Notes on SW On-call



This is a place to collect some notes on the fly...

Troubleshooting and notes for various recent errors:

11 June 2011:

  • Some ROS::ModulesException Warnings at the beginning of the run...
  • Called Hector to confirm, there was a data flow problem at the beginning of the run (see the L2PU warning messages) and seemed to affect others, not just LAr
  • FEB errors and missing header errors in plots but not increasing
  • will affect 1st lumi block
  • can restart LAr monitoring to clear the plots
Host: pc-lar-ros-embc-05.cern.ch Application Name: ROS-LAR-EMBC-05 Issued: 11 Jun 2012 13:58:58 CEST Severity: Warning Message ID: ROS::ModulesException Message: Error in the status word in the ROB header: RobinDataChannel: Lost fragment detected. The L1ID is 0x30000c3. The ROB Source ID is 0x420038 Context: PACKAGE_NAME: ROSModules. FILE_NAME: ../src/RobinDataChannel.cpp. FUNCTION_NAME: virtual ROS::EventFragment* ROS::RobinDataChannel::getFragment(int). LINE_NUMBER: 244. DATE_TIME: 1339415938. Parameters: Qualifiers: ROSModules LAR

1 June 2012:

  • the new "Tile" dqmd panel - data loss errors. Not sure what exactly this is at the moment, tile just added this thing without consulting us, even though it monitors LAr too. Ignore the panel for now? - check with Andrew

31 May/1 June 2012:

  • 3am dqmd red, tile and lar problems, problem with the monitoring. Should have just restarted the monitoring partition, but the SL seems to have restarted the entire run instead. Will follow up with the SL shifters
  • 4pm yesterday (31 May) the crazy slew of errors... looked like TTC crates (3) all had simultaneous problems - weird. Turned out Fatih had started to run a test before the end of the run
(time stamps when larg-all was booted up: sbc-lar-tcc-ltpi-01 /logs/tdaq-04-00-01/LArgAll/LTPIC_sbc-lar-tcc-ltpi-01.cern.ch_1338472292.out) Andrew called him at 3:30 to tell him beam was supposed to be dumped around 4pm,

should be protections in place to not let this happen - process manager should not let you start the process... NEED TO FOLLOW UP ON THIS

27 May 2012:

  • dqm embc yellow due to dsp timing - not in run.. andrew checking...
  • Issues from last night:
  • 02:42 -- "Larg Conditions Server died. Checked TDAQ to ensure that they had restarted." - This always happens when you have a database update (see Pavol had just done one (https://pc-atlas-www.cern.ch/elog/ATLAS/ATLAS/206306) The important thing is that it restarts.
  • 06:20 -- "Had a host of LARG buffer full errors in FSM. Called DCS Expert, who investigated. They stopped after about 20 minutes. See https://pc-atlas-www.cern.ch/elog/ATLAS/ATLAS/206311" - There was a whole lot of errors from everyone (not just LAr) - SL called Stefan (DCS expert) who seems to have fixed the problem.

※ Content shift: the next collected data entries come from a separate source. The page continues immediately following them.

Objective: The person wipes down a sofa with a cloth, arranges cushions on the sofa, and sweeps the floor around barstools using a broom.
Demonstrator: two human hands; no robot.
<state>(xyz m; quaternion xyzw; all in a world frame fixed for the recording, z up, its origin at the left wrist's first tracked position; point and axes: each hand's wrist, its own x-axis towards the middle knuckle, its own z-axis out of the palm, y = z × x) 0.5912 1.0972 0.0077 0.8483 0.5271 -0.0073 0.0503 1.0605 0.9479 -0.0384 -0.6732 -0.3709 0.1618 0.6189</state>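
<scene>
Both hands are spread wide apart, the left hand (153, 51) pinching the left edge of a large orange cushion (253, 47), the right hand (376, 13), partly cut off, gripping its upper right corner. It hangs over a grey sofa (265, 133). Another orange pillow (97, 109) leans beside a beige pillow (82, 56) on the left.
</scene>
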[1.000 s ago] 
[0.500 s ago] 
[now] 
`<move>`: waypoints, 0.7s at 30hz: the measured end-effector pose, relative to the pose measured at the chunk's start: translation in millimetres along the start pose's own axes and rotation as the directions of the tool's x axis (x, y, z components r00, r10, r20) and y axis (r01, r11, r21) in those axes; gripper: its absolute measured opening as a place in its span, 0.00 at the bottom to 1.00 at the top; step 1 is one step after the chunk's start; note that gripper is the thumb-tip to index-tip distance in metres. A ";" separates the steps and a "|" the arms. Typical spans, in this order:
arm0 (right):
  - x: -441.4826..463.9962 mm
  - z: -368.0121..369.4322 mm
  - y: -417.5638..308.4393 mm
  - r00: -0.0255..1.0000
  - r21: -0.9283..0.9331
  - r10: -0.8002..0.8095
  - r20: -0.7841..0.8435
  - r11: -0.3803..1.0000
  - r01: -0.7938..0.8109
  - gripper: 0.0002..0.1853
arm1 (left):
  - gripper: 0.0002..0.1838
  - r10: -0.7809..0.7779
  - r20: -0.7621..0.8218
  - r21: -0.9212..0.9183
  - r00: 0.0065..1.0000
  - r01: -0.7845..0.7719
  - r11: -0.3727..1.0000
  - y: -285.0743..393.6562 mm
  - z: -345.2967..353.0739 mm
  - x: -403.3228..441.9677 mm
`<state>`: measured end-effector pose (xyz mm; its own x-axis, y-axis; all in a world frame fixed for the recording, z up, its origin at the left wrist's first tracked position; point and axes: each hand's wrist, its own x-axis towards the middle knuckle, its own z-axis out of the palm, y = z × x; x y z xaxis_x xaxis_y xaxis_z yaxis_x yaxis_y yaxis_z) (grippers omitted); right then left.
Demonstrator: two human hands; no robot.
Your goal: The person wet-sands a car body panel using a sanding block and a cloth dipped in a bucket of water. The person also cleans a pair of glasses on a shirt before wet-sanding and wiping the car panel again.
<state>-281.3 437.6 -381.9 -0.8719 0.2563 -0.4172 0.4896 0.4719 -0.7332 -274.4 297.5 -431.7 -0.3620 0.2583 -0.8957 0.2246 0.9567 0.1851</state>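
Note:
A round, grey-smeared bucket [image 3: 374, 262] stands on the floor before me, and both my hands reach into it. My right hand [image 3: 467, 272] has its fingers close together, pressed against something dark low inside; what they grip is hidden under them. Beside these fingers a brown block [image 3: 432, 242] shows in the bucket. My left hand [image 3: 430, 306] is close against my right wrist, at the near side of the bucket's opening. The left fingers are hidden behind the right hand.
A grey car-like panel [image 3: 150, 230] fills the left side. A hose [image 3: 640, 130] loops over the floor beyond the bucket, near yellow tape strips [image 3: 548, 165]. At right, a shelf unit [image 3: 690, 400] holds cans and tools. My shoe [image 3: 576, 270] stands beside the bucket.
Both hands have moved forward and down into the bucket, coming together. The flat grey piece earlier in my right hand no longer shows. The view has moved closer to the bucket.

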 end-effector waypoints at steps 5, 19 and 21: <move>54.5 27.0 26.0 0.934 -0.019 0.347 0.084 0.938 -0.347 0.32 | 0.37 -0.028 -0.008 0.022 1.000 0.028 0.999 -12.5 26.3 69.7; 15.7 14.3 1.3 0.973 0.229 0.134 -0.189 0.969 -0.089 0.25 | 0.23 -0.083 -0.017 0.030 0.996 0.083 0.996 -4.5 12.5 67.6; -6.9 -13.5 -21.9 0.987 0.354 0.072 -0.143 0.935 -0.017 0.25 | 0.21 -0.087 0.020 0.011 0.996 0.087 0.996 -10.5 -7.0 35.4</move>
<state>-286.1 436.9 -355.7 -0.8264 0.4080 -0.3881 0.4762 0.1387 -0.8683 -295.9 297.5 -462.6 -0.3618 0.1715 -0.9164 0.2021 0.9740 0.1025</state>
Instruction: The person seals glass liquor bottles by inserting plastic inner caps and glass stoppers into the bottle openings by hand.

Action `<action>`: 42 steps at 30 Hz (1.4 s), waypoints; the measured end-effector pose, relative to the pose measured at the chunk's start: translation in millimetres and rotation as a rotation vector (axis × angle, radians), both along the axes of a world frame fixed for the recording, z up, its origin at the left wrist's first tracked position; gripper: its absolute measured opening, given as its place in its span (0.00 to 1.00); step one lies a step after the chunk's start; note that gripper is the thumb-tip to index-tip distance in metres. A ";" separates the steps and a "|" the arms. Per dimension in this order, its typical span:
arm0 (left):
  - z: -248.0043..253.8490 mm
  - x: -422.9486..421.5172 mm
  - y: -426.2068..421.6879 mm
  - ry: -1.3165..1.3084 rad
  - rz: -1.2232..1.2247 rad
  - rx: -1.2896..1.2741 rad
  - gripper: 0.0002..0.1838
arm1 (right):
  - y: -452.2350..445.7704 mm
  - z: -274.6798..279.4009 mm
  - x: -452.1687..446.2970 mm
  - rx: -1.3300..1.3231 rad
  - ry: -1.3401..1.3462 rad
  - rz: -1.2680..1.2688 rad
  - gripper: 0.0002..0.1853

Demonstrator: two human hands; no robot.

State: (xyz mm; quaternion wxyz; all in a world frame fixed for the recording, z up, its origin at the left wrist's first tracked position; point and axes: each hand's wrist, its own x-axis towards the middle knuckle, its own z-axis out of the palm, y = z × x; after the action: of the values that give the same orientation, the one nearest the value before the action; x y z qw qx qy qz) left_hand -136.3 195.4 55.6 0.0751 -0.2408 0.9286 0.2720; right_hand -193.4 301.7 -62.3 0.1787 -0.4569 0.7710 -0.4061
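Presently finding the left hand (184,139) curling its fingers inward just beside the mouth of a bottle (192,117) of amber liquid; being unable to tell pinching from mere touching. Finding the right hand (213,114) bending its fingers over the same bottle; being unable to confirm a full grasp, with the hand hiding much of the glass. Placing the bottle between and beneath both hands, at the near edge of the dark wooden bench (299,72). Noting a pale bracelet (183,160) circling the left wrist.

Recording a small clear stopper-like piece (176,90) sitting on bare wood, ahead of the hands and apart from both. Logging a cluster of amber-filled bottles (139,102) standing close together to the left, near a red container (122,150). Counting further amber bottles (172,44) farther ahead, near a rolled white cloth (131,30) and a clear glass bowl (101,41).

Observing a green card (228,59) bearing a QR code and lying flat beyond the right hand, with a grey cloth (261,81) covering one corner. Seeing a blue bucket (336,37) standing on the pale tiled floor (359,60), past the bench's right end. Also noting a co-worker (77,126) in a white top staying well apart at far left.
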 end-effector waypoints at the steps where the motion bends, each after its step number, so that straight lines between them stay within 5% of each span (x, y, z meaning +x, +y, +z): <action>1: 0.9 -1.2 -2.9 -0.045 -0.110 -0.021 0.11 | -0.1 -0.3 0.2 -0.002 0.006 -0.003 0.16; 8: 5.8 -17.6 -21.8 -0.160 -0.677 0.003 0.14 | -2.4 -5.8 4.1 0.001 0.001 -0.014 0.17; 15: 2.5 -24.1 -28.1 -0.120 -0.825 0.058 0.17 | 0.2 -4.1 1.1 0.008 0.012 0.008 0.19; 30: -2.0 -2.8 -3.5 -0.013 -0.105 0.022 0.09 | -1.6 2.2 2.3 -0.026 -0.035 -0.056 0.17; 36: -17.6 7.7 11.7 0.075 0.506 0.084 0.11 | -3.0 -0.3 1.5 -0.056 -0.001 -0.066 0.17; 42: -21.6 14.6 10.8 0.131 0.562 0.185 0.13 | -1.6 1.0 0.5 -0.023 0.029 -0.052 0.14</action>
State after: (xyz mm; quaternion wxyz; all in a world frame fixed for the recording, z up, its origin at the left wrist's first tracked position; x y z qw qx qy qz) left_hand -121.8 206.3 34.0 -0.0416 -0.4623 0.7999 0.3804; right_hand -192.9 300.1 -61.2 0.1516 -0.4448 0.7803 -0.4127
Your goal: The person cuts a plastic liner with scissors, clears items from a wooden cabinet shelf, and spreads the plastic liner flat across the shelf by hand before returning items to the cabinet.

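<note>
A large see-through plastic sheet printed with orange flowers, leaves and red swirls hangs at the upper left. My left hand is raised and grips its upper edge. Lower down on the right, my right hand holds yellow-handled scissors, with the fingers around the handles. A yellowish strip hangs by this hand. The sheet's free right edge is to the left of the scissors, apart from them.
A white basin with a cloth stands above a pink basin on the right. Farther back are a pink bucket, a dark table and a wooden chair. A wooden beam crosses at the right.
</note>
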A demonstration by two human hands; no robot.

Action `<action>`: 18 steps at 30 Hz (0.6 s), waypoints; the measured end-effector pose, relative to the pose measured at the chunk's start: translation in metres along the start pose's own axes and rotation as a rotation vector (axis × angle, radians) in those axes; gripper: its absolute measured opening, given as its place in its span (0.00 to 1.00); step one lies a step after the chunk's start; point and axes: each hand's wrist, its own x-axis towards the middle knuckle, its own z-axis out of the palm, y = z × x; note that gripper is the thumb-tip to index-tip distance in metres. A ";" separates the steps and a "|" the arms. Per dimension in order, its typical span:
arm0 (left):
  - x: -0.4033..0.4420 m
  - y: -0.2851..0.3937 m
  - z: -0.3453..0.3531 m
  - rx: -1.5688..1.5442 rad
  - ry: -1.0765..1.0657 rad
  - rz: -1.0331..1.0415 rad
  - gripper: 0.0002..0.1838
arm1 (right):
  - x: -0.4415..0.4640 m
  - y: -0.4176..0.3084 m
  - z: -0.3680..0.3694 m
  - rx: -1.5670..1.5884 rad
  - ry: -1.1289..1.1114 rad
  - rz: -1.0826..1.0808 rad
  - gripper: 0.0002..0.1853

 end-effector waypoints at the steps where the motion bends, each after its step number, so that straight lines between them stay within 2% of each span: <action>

25 May 2012: LAr Weekly Ops Meeting - notes

  • possible way of resetting the rod crates without power cycling... ?
  • dataflow issues from daq, missing headers errors - implies that we also have dqmd red (number of febs incorrect)
  • missing headers from one PU - created lost fragments, 2 bursts 20 min apart - 23:20 was the first. Bertrand, Stefan, daq ppl investigating, probable that it's the rod itself or slink. Still not clear if it has been resolved by itself or what - if it comes again dump rodttc stats and ros info to check offline. Also consider possibility to exchange rod board.. If it starts to be a real prob, we can disable the corresponding PU (Emmanuel)? Hector - ros will put an xoff - or (Pavol) RC can do removal by hand.
  • Andrew - want to implement new online DB this afternoon - (with the bit flip thing)... may get lots of calls this weekend

18 May 2012: VME Bus errors

Hector: during high rate test, VME Bus errors in MRS out of nowhere (weird) and one PU (processing unit) became busy. The usual thing of asking for a ttc restart didn't solve the problem, even after a couple of tries. Indicates a hw problem. Bertrand unavailable, so Guy Perrot was called and he power cycled the ROD crate (not to be done lightly!) elog (note, we occasionally get vme errors at boot, doing a TTC restart on, eg, LArg-EMECA segment fixes it)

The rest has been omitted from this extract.